### Task goal
State how many lines of the entries include the string "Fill", please, leaving out everything but the number.

### Materials provided
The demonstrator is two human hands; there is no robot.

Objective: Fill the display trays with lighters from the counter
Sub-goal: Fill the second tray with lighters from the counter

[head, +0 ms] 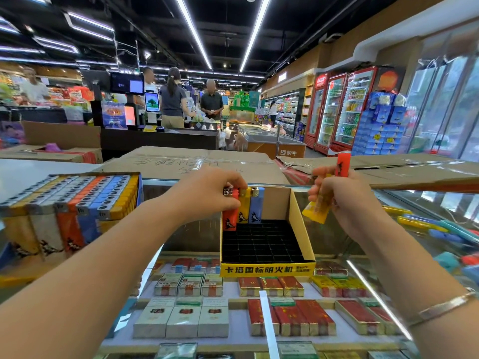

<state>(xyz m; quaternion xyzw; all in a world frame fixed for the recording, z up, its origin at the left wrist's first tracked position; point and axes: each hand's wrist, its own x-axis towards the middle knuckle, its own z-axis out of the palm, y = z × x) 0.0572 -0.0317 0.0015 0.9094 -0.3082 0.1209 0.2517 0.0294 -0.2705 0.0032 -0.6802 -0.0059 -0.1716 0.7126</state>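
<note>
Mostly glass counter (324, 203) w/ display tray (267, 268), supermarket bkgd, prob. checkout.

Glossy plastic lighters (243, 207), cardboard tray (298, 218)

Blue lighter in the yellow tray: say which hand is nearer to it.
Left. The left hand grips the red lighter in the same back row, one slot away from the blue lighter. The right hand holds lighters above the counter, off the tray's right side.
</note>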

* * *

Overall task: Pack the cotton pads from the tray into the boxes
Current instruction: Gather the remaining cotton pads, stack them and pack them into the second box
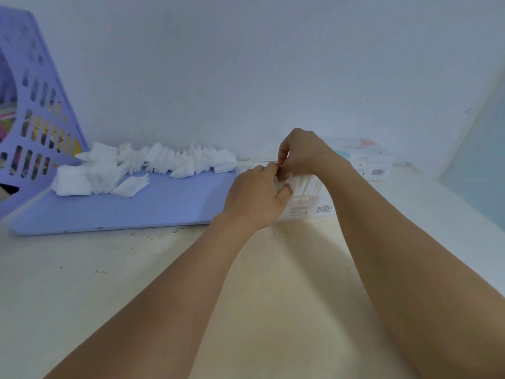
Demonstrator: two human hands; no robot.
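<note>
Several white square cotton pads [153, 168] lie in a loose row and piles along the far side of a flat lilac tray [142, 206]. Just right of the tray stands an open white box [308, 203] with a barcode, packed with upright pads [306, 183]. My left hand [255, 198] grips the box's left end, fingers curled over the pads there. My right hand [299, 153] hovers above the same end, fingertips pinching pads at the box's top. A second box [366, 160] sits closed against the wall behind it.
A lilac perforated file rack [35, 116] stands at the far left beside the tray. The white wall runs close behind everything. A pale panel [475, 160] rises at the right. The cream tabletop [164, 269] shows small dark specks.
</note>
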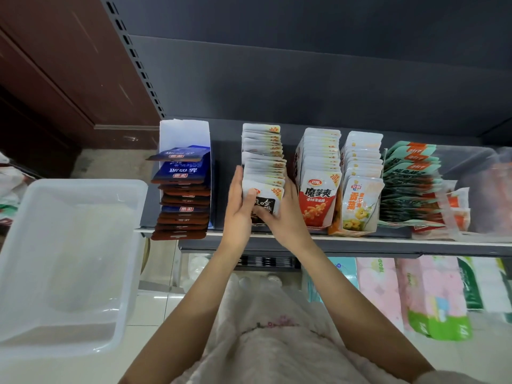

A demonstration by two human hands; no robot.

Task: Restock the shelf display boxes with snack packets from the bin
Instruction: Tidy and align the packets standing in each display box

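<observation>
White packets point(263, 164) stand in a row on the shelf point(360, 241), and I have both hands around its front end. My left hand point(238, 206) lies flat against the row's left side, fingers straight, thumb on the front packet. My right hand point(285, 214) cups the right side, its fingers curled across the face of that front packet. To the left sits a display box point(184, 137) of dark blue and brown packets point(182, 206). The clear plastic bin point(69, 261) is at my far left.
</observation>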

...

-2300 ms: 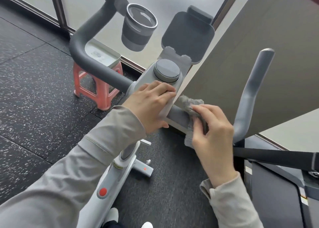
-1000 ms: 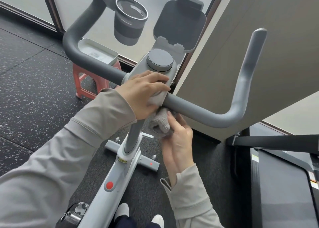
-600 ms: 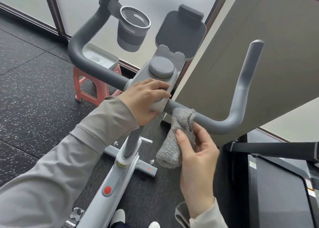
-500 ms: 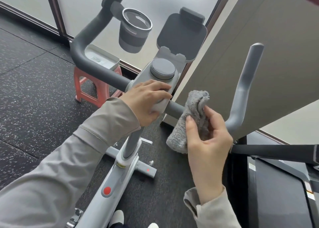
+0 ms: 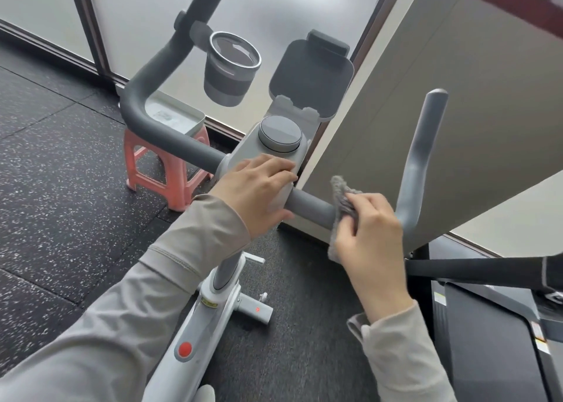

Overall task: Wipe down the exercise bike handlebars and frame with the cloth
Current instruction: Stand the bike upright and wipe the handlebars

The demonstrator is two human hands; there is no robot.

### Worked solution
2